My style of learning and working has gotten me to the point where I have pretty wide knowledge of various computering things, but not deep knowledge. I’ve bounced around between .NET vs Ruby vs Clojure, Windows vs Linux, colo vs cloud. This means that as I debug problems, I often run head-long into various pits that I didn’t even know were there. Linux logging is one of those pits that I just had no idea how it worked…

The problem

We use Postfix at Postmark for our external SMTP interface that customers interact with. It’s rock solid and performs as advertised, pretty well for software that was written nearly 20 years ago. However, while investigating a support issue, I was combing through the logs and didn’t find the evidence that the customer provided. This happening once, I could chalk it up to the fact that the customer provided bad data for me to look for and I looked for the evidence in other places.
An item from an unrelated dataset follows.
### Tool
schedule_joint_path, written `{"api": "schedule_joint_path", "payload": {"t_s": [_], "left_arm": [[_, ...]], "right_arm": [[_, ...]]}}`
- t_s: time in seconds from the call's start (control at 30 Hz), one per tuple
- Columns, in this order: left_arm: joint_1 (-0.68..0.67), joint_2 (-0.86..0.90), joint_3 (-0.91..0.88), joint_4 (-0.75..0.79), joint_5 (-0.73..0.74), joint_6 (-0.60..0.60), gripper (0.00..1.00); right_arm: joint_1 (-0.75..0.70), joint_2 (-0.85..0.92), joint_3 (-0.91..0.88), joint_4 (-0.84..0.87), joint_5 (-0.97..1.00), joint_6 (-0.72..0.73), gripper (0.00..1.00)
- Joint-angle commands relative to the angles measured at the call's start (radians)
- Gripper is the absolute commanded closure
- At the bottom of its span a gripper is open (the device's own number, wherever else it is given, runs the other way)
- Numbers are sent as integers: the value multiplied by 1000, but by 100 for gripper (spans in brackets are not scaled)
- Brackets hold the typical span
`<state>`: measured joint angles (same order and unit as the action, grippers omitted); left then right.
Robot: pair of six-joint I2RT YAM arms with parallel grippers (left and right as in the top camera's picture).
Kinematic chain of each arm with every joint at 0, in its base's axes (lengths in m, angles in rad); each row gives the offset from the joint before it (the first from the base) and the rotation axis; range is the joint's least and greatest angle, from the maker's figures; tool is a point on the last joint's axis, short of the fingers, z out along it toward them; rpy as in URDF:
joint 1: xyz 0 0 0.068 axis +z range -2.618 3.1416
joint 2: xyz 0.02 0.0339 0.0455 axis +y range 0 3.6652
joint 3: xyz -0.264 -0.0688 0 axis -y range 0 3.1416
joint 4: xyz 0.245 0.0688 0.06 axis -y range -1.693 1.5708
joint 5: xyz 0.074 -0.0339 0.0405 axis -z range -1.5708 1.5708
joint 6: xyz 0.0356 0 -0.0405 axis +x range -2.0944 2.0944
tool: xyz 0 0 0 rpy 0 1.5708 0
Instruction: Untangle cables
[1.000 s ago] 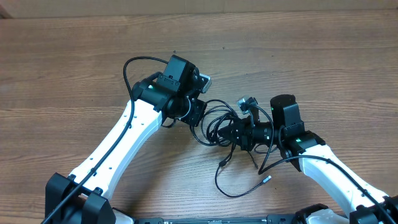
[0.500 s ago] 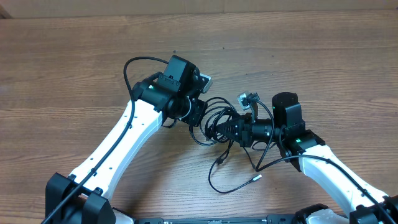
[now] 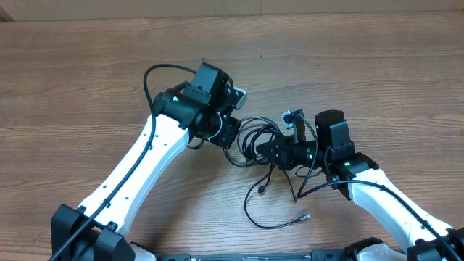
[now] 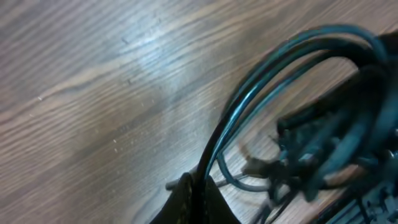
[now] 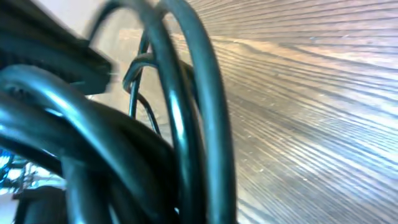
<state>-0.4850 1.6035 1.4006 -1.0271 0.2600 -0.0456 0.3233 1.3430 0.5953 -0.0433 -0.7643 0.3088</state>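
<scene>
- Table point(image 3: 377, 65) — bare wood lies open on the far side and out to both sides of the arms. The work sits mid-table, nearer the front edge.
- Cables point(image 3: 251, 138) — a black knot of loops between the two grippers. Two tails run toward the front: a short one ends in a plug point(image 3: 259, 190), and a longer one curves round to a second plug point(image 3: 304, 216).
- Left gripper point(image 3: 230, 134) is clamped on the cables at the knot's left side. Right gripper point(image 3: 270, 151) is clamped on them at its right side.
- Against a second ago, the right gripper sits slightly further left and further from the front edge. The long tail's plug now lies nearer the front edge, the short tail's plug is about where it was, and the left arm has hardly shifted.
- Only the overhead view shows the tails and plugs.
- The left wrist view shows strands pinched at the bottom edge, with a blurred loop arcing up to the right.
- In the right wrist view blurred strands crowd the lens, and no fingers can be made out.
</scene>
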Motion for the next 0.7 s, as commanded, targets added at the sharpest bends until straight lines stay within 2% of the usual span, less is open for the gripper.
{"api": "schedule_joint_path", "payload": {"t_s": [0.0, 0.23, 0.43, 0.67], "left_arm": [[0, -18, 105, -38, -31, -3, 93], [0, -18, 149, -46, -26, -159, 88], [0, -18, 149, -39, 101, -196, 89], [-19, -18, 149, -1, 182, -321, 87]], "right_arm": [[2, -2, 6, 7, 85, 39, 96], [2, -2, 6, 23, 129, 148, 96], [2, -2, 6, 103, 135, 237, 96], [2, -2, 6, 227, 136, 345, 96]]}}
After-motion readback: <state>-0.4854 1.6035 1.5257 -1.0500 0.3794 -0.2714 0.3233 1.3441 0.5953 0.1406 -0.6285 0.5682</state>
But, after a few more cases it become obvious that lines that should have been in the logs definitely were not in the logs. Something was wrong.

The resolution

After spelunking into various log files, I finally saw something that stuck out:

$ journalctl -u systemd-journald

systemd-journal[4431]: Suppressed 316 messages from /system.slice/postfix.service
systemd-journal[4431]: Suppressed 387 messages from /system.slice/postfix.service
systemd-journal[4431]: Suppressed 453 messages from /system.slice/postfix.service

journald is the system that handles system logging in Centos 7, replacing syslog. It’s a centralized logging system that all services on the system can use. Because it’s central to the entire server, it has some safeguards such as rate-limiting built into it so that rogue programs can’t bring down the server. However, we use our postfix logs almost as an audit system, we need all entries from the postfix logs. So while rate-limiting is a very smart default, it wasn’t the behavior that we wanted in our system. To remove the journald rate-limiting:

# in /etc/systemd/journald.conf

RateLimitInterval=0
RateLimitBurst=0

$ systemctl restart systemd-journald

Also, we had an additional step in our setup to get log messages going to a /var/log/maillog file where postfix logs are traditionally stored. System log messages would follow journald -> rsyslogd -> /var/log/maillog, so we had to adjust the rate-limiting in rsyslogd.

# in /etc/rsyslog.conf

$imjournalRatelimitInterval 0
$imjournalRatelimitBurst 0

$ systemctl restart rsyslog

Conclusion

At the end of the day, I was pretty happy to learn some more about linux logging and deepened my knowledge a little bit. A very helpful blog post was one of the few things that my frantic googling hit on that provided help.